La Unió Llauradora reclama al Gobierno central que, "en coherencia con las declaraciones públicas realizadas tanto por el PSOE como por el PP en defensa de la aplicación de cláusulas de salvaguardia en el acuerdo con Mercosur cuando hayan distorsiones de mercado", ponga en marcha de forma inmediata, en defensa del sector citrícola, las gestiones ante la Comisión Europea para activar el artículo 34 del Acuerdo UE-SADC (fundamentalmente por el impacto de Sudáfrica), donde se recogen precisamente dichas cláusulas de salvaguardia.
En particular, la organización demanda al Ministerio de Agricultura que abra formalmente el procedimiento ante la Comisión Europea para investigar la posible existencia de daño grave o amenaza de daño grave, que se ponga en marcha un sistema de vigilancia reforzada entre septiembre y noviembre, que se estudie la aplicación de medidas de salvaguardia con carácter temporal y que, además, se promueva la incorporación de los pequeños cítricos a un régimen específico que corrija la actual distorsión estructural del mercado.
La entidad agraria ve imprescindible que España "lidere" esta actuación en defensa del conjunto del sector citrícola europeo, "garantizando un equilibrio real entre apertura comercial y protección de los sectores productivos estratégicos".
La Unió ha elaborado un informe técnico en el que detalla que, desde que el acuerdo entró en vigor en octubre de 2016, las compras totales de cítricos procedentes de Sudáfrica se han incrementado un 83%, mientras que las de pequeños cítricos (mandarinas y clementinas) lo han hecho un 303%. Ese fuerte crecimiento, denuncia, no ha ido acompañado de un aumento similar del consumo en la UE, lo que "implica una clara ganancia de cuota de mercado extracomunitaria en detrimento del productor europeo".

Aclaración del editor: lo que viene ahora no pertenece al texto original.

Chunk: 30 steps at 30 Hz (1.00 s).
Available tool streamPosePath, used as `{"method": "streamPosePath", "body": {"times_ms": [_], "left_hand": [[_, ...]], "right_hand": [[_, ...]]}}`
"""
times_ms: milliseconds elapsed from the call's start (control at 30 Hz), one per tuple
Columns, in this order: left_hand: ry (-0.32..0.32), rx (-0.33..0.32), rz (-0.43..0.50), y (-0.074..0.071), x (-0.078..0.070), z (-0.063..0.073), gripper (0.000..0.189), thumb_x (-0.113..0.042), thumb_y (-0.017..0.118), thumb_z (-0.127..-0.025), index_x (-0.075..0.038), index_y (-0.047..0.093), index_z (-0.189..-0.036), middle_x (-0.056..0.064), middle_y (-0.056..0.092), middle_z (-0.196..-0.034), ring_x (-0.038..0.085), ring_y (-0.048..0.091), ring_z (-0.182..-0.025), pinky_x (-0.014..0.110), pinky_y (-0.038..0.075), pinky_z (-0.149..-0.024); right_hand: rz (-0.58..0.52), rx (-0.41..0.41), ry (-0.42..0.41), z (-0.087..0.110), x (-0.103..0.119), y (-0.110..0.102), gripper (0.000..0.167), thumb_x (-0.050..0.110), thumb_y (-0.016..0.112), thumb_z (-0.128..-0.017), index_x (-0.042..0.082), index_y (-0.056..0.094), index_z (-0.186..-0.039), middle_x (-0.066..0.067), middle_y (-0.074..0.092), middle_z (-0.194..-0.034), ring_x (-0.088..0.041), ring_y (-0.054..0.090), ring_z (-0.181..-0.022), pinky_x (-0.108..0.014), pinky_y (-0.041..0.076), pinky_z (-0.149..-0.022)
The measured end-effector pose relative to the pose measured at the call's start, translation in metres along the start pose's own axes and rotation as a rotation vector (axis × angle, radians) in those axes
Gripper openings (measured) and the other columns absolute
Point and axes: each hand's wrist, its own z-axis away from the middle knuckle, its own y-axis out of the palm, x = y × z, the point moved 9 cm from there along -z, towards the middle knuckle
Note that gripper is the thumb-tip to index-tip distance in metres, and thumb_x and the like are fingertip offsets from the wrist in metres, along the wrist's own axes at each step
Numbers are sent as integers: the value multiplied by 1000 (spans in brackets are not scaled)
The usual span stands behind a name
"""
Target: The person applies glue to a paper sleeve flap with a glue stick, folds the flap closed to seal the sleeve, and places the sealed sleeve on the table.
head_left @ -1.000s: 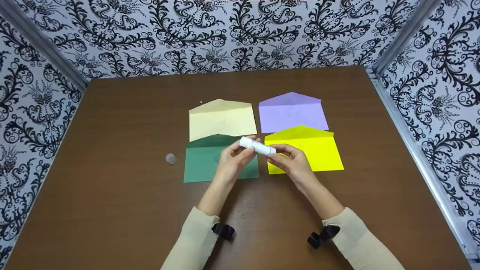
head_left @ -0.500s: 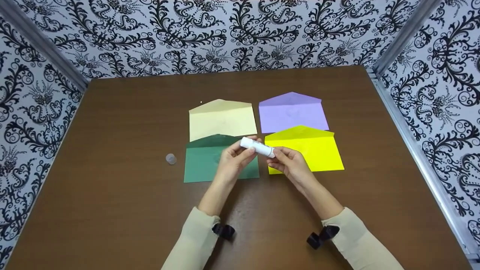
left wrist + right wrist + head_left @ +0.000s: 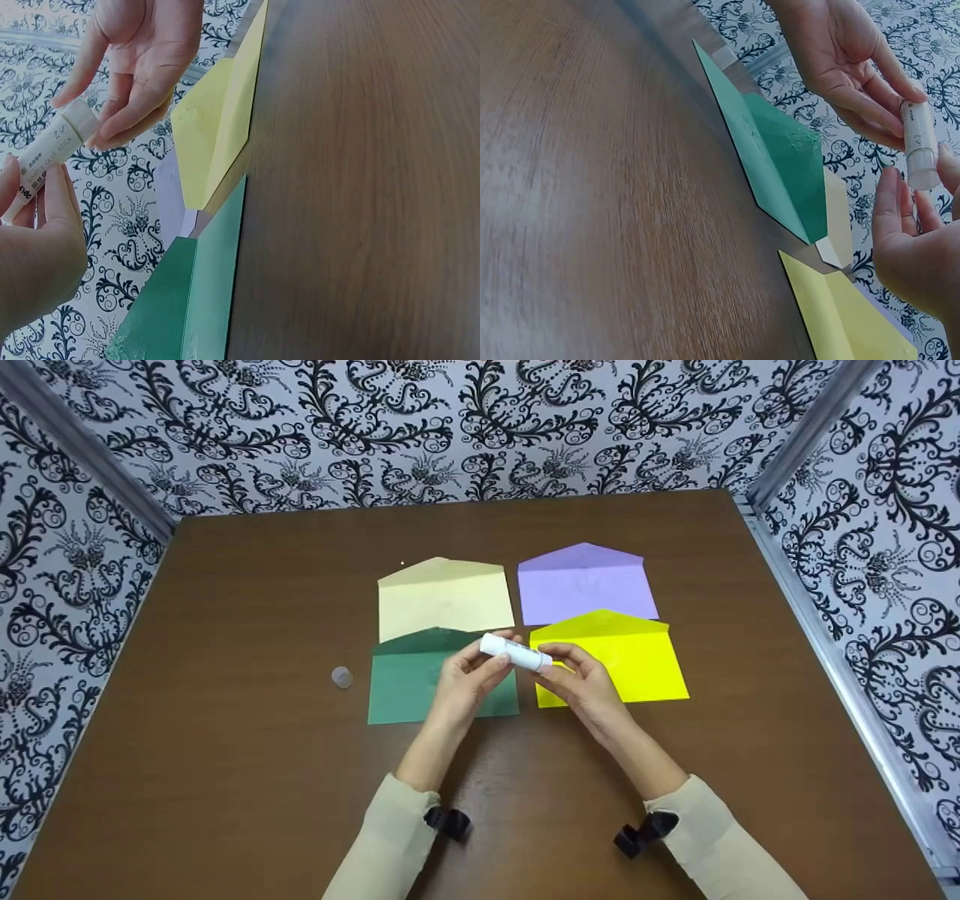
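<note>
A white glue stick is held tilted above the green envelope and the gap beside the yellow envelope. My left hand grips its barrel between thumb and fingers; the printed label shows in the left wrist view. At the other end, my right hand has its thumb and fingertips around the base of the stick. Shiny smears show on the open flap of the green envelope in both wrist views. A small translucent cap lies on the table left of the green envelope.
Behind lie a cream envelope and a purple envelope, both with flaps raised toward the back. The brown table ends at patterned walls at the back and sides. A tiny white speck lies near the cream envelope.
The right thumb and fingers shift around the glue stick's base, rolling forward and then back, as in a twist. The left hand stays nearly still; the envelopes and cap have not moved.
</note>
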Motion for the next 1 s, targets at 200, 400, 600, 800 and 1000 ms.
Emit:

Asimismo, advierte de que una parte muy relevante de estas entradas se concentra en los meses de septiembre, octubre y noviembre, coincidiendo con el arranque de la campaña citrícola española y valenciana, lo que "distorsiona la formación de precios y altera el equilibrio del mercado en el momento más sensible para el sector".
La organización recuerda que España es el principal productor de cítricos de la Unión Europea y que la Comunitat Valenciana es el núcleo productivo de referencia. Lamenta que "la presión en inicio de campaña condiciona la rentabilidad anual de miles de explotaciones y compromete la sostenibilidad económica, social y territorial de amplias zonas productoras".
Al mismo tiempo, subraya que los pequeños cítricos no figuran bajo el mismo régimen arancelario que la naranja en el Acuerdo UE-SADC, lo que "ha favorecido un crecimiento exponencial de las exportaciones sudafricanas en este segmento". Apunta que, en 2025, más de la mitad del volumen anual de pequeños cítricos originarios de Sudáfrica accedió al mercado comunitario antes de enero, "coincidiendo plenamente con el arranque de la campaña europea".
Un problema estructural y un riesgo fitosanitario creciente
Según La Unió, todo este contexto está generando graves efectos estructurales, con desinversión en variedades extratempranas, reducción del margen comercial en origen y un acusado envejecimiento del tejido productor. El informe recoge también 640 interceptaciones fitosanitarias de partidas con plagas o enfermedades procedentes de Sudáfrica en el periodo analizado, "lo que confirma que el riesgo no es residual".
Para la organización, el debate abierto sobre el uso de cláusulas de salvaguardia en distintos sectores debe concretarse en "hechos concretos" cuando se trata de los cítricos. "Si PSOE y PP defienden la aplicación de cláusulas de salvaguardia cuando existen distorsiones de mercado, tal y como han declarado con el acuerdo con Mercosur, ahora tienen la oportunidad de demostrarlo con el sector citrícola. Los datos son objetivos y encajan plenamente en los criterios de daño grave o, como mínimo, de amenaza de daño grave que prevé la normativa europea", recalca su secretario general, Carles Peris.
Y añade: "No pedimos privilegios ni proteccionismo, sino la aplicación estricta de los instrumentos jurídicos que la propia Unión Europea contempla en el artículo 34 del Acuerdo UE-SADC y en el Reglamento europeo 2015/478. La apertura comercial no puede implicar la desprotección de un sector estratégico para España. Hay que trabajar de forma previa una vez que los datos son contundentes y no esperar a la petición de la aplicación de la cláusula de salvaguardia una vez empezada la campaña, ya que en productos frescos si no se aplican medidas correctoras con antelación cuando el mecanismo se pone en marcha es tarde y el daño está hecho".